Replace $g_w$ with $\hat{v}_t$:

$$ w_t = w_{t-1} -\eta \hat{v}_t $$
In [26]:
################## Initialise Values
x = np.random.randn(1000, 1)
x = np.concatenate([x, x**2], axis =1)  # Alter Dimension
w = np.random.rand(2, 1)  # Alter the Dimension
b = np.zeros([1])
e = np.random.normal(0, 0.1, [1000, 1])

y = model(x, w, b) # the estimate 
t = y + ((2*x**2 -2*x))  + e ############## Alter Parameter Here - True Value
################## Ploting
xlim = np.linspace(-3,3,1000).reshape(-1,1)
xlim = np.concatenate([xlim, xlim**2], axis =1)  # Alter Dimension
plt.scatter(x[:,0], t[:,0], c='black')
yplt = model(xlim, w, b)
plt.plot(xlim[:,0], yplt[:,0], c='red', label = 'Origin')

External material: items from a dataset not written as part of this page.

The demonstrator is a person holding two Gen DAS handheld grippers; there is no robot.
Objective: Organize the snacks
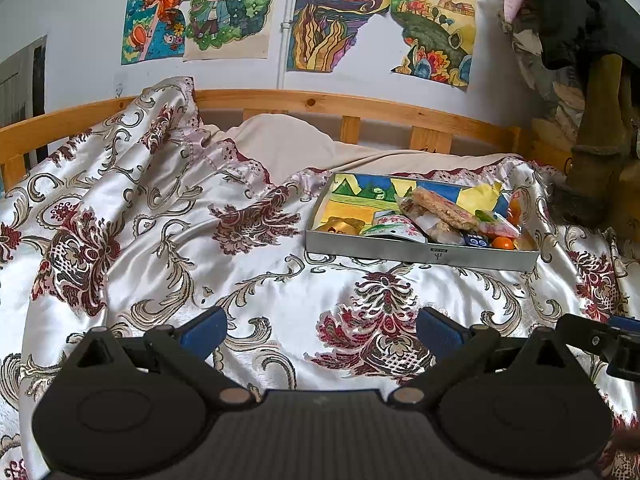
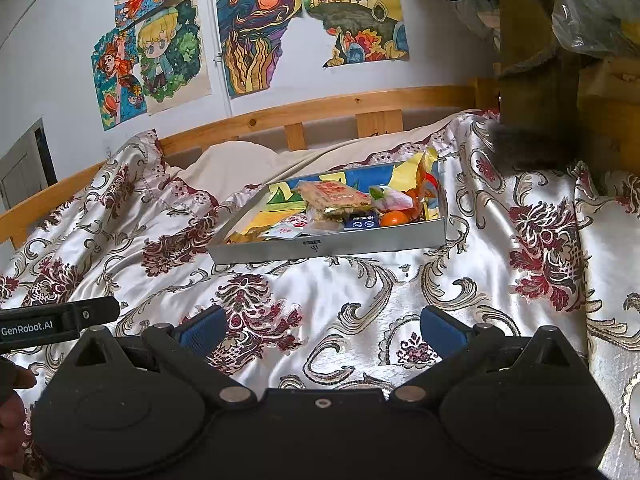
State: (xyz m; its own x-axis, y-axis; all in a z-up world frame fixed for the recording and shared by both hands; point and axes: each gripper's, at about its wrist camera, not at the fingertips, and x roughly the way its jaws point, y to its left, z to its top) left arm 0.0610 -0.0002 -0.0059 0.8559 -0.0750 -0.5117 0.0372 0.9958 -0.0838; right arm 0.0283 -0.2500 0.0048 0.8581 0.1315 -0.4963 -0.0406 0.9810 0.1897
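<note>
A shallow grey box [image 1: 420,250] sits on the bed, holding several snacks: a large cracker pack [image 1: 444,206], a white-green pouch [image 1: 394,230], a gold-wrapped sweet [image 1: 342,226] and an orange fruit [image 1: 503,243]. The box also shows in the right wrist view [image 2: 332,246], with the cracker pack [image 2: 334,196] and the orange fruit [image 2: 394,220]. My left gripper [image 1: 322,330] is open and empty over the bedspread, short of the box. My right gripper [image 2: 320,328] is open and empty, also short of the box.
A patterned satin bedspread [image 1: 160,220] covers the bed. A wooden headboard rail [image 1: 304,102] runs behind, with drawings on the wall [image 1: 340,20]. Clothes and a brown post [image 1: 600,100] stand at the right. The other gripper's body [image 2: 52,324] shows at the left.
</note>
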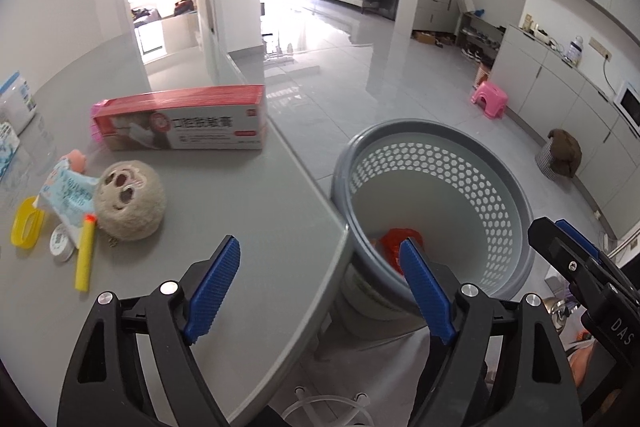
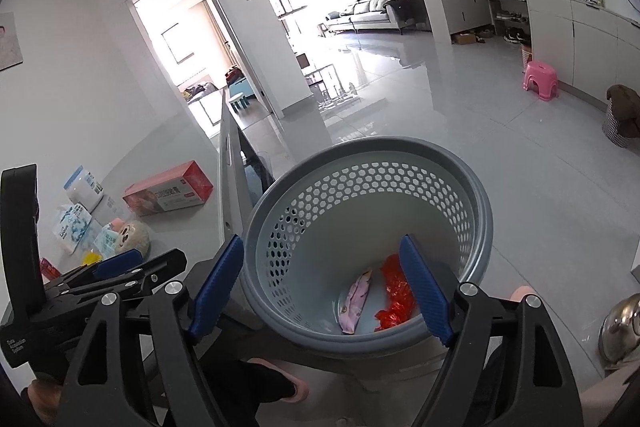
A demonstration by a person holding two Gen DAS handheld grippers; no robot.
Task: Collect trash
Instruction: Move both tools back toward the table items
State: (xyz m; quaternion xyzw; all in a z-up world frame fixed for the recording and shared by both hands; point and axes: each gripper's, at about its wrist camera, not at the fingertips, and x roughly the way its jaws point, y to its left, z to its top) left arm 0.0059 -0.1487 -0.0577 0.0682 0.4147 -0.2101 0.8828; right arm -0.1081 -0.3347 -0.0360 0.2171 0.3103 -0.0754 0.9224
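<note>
Left gripper [image 1: 320, 283] is held with fingers spread wide, nothing between them, over the rounded table [image 1: 256, 227] edge next to the bin. Right gripper [image 2: 324, 287] is likewise spread and empty, hovering just above the grey perforated basket [image 2: 476, 195], which stands off the table edge, on the floor side. Inside the basket two items are seen: a red crumpled wrapper [image 2: 394, 293] and a pale pink sachet [image 2: 356, 301], so part of the collecting is judged done. Left on the table: red-and-white carton [image 1: 180, 123], wet-wipe pack [image 1: 70, 195], yellow foam dart [image 1: 85, 253], small white cap [image 1: 62, 241], yellow plastic piece [image 1: 26, 223], round plush toy [image 1: 130, 201]. Which of these count as trash can't be confirmed; the plush probably doesn't. Remaining work is judged to be several more pick-and-drop cycles, the cluster at the left being nearest to the left gripper.
</note>
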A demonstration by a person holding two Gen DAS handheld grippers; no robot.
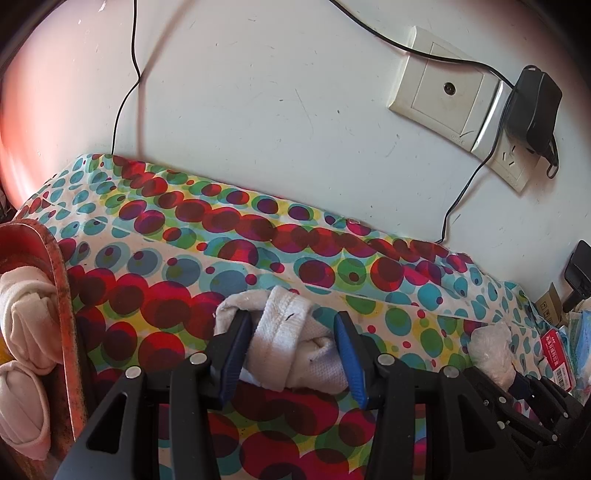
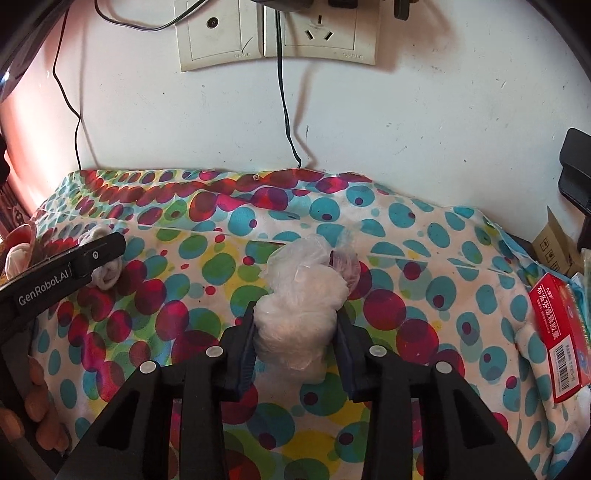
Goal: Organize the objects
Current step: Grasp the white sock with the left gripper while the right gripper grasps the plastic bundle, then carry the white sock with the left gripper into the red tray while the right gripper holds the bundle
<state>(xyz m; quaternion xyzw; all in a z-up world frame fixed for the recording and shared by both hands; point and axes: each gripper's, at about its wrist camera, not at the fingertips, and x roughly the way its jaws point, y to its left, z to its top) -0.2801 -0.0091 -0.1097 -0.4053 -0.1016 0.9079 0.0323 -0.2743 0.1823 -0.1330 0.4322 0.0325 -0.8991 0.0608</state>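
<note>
A rolled white sock lies on the dotted sheet, and my left gripper is shut on it, blue pads pressing both sides. A red basket at the left edge holds other rolled socks. In the right wrist view, my right gripper is shut on a crumpled clear plastic bag resting on the same sheet. That bag and the right gripper also show at the lower right of the left wrist view. The left gripper with its sock appears at the left of the right wrist view.
A white wall with sockets, a black adapter and hanging cables rises right behind the sheet. At the right edge lie a red medicine box and a cardboard box. A hand shows at lower left.
</note>
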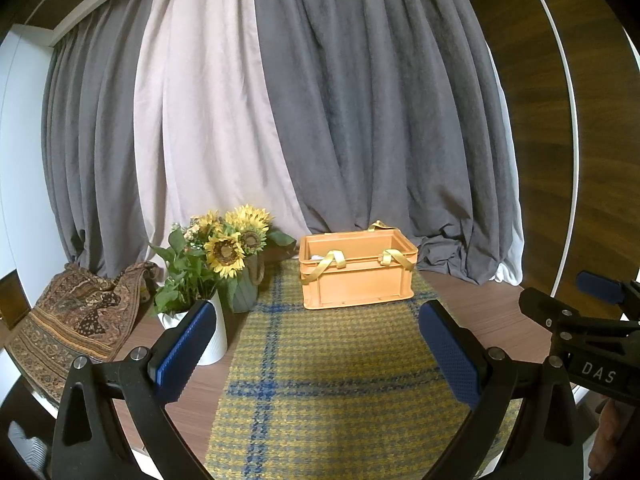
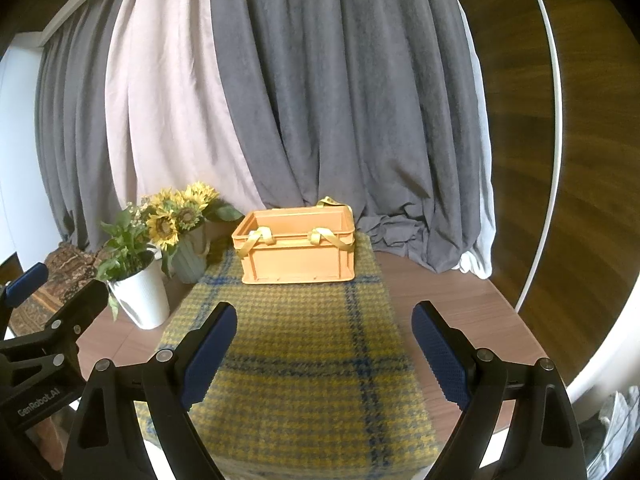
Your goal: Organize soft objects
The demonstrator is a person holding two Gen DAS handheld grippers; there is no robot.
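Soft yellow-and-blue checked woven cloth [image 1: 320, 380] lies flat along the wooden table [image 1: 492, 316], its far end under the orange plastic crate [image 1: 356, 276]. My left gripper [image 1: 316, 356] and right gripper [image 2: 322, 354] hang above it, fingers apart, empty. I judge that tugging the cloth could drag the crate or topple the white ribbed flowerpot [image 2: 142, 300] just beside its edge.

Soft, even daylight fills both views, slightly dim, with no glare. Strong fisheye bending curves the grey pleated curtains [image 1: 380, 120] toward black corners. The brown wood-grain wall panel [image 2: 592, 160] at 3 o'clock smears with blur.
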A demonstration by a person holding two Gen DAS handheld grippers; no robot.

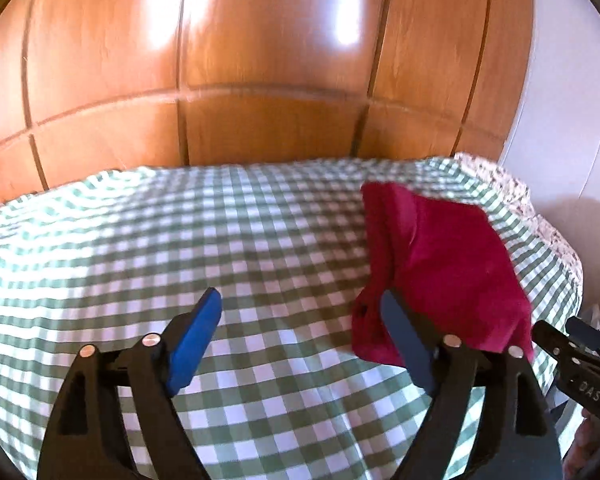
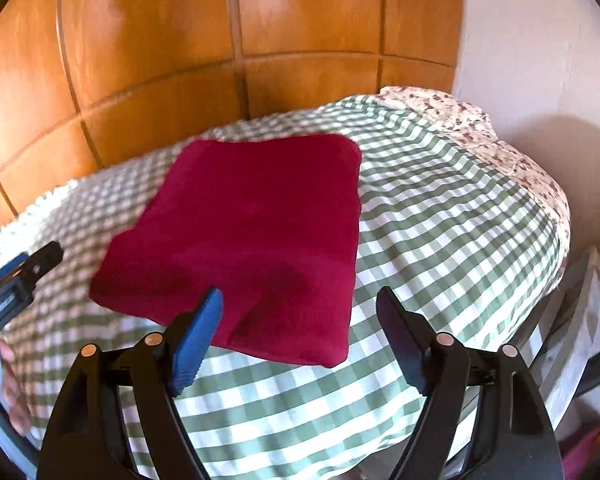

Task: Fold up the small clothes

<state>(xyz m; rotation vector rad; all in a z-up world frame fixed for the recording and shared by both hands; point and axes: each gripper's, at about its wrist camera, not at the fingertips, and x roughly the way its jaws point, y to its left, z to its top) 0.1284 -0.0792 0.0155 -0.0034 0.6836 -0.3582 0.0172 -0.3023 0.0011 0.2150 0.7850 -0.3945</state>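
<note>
Garment: a dark red folded cloth (image 2: 256, 232) lay flat on the green-and-white checked cover (image 2: 440, 216), a roughly square bundle with rounded corners, toward the far right part of the surface.
Left gripper (image 1: 300, 320): jaws stood wide apart with nothing between them; only checked cover showed in the gap. Its right blue pad overlapped the near left corner of the cloth in the left wrist view; contact could not be told.
Right gripper (image 2: 300, 316): jaws spread wide and empty. The cloth's near edge sat just beyond the fingertips, not clamped.
Relative position: the right gripper appeared at the right edge of the left wrist view, just past the cloth's near right corner; the left gripper showed at the left edge of the right wrist view.
Surface: checked cover, creased; a floral-print fabric (image 2: 480, 128) showed along its far right edge.
Background: glossy wooden panelling (image 1: 260, 80) behind, white wall (image 2: 540, 60) to the right.
</note>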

###############Optimiser#############

Epoch = 30
batch_size = 32
eta = 0.01
################## GD #################
w_control, b_control = w, b
for step in range(Epoch):
    gw, gb =grad(x, w_control, b_control, t)
    w_control = w_control - eta * gw
    b_control = b_control - eta * gb
    
yplt = model(xlim, w_control, b_control)
plt.plot(xlim[:,0], yplt[:,0], c='b', label = 'GD')
###########     SGD <- Batch      ###############
w_batch, b_batch = w, b
for step in range(Epoch):
    # Suffle with the Batch
    idx = np.random.randint(0, 1000, batch_size)
    x_idx = x[idx]
    t_idx = t[idx]
    gw, gb =grad(x_idx, w_batch, b_batch, t_idx)
    w_batch = w_batch - eta * gw
    b_batch = b_batch - eta * gb

yplt = model(xlim, w_batch, b_batch)
plt.plot(xlim[:,0], yplt[:,0], c='g', label = 'SGD')
###########     Momentum <- batch + v      ###############
w_momentum, b_momentum = w, b
v_w, v_b = 0, 0
beta1 = 0.9
for step in range(Epoch):
    # Suffle with the Batch
    idx = np.random.randint(0, 1000, batch_size)
    x_idx = x[idx]
    t_idx = t[idx]
    gw, gb =grad(x_idx, w_momentum, b_momentum, t_idx)
    v_w = beta1 * v_w + (1 - beta1)*gw
    v_b = beta1 * v_b + (1 - beta1)*gb
    v_w_hat = v_w / (1 - beta1**(step+1))
    v_b_hat = v_b / (1 - beta1**(step+1))
    w_momentum = w_momentum - eta * v_w_hat
    b_momentum = b_momentum - eta * v_b_hat

yplt = model(xlim, w_momentum, b_momentum)
plt.plot(xlim[:,0], yplt[:,0], c='y', label = 'Momentum SGD')
plt.legend()
plt.show()

RMSprop¶

  • Apply a Transformation to the Gradient, $\nabla$.
$$\text{Gradient Descent:} \quad w_t = w_{t-1} -\eta g_w$$$$ \text{RMS:}\quad m_t = \beta_1 v_{t-1} + (1-\beta_2)g^2_w $$

In the Beginning of Iteration, $v_0=0$, so we amend it to be $\hat{v_T}$

$$ \hat{m_t} = \frac{m_t}{1-\beta_1^t} $$

,where $\beta_1$ assign weights between previous value and the gradient.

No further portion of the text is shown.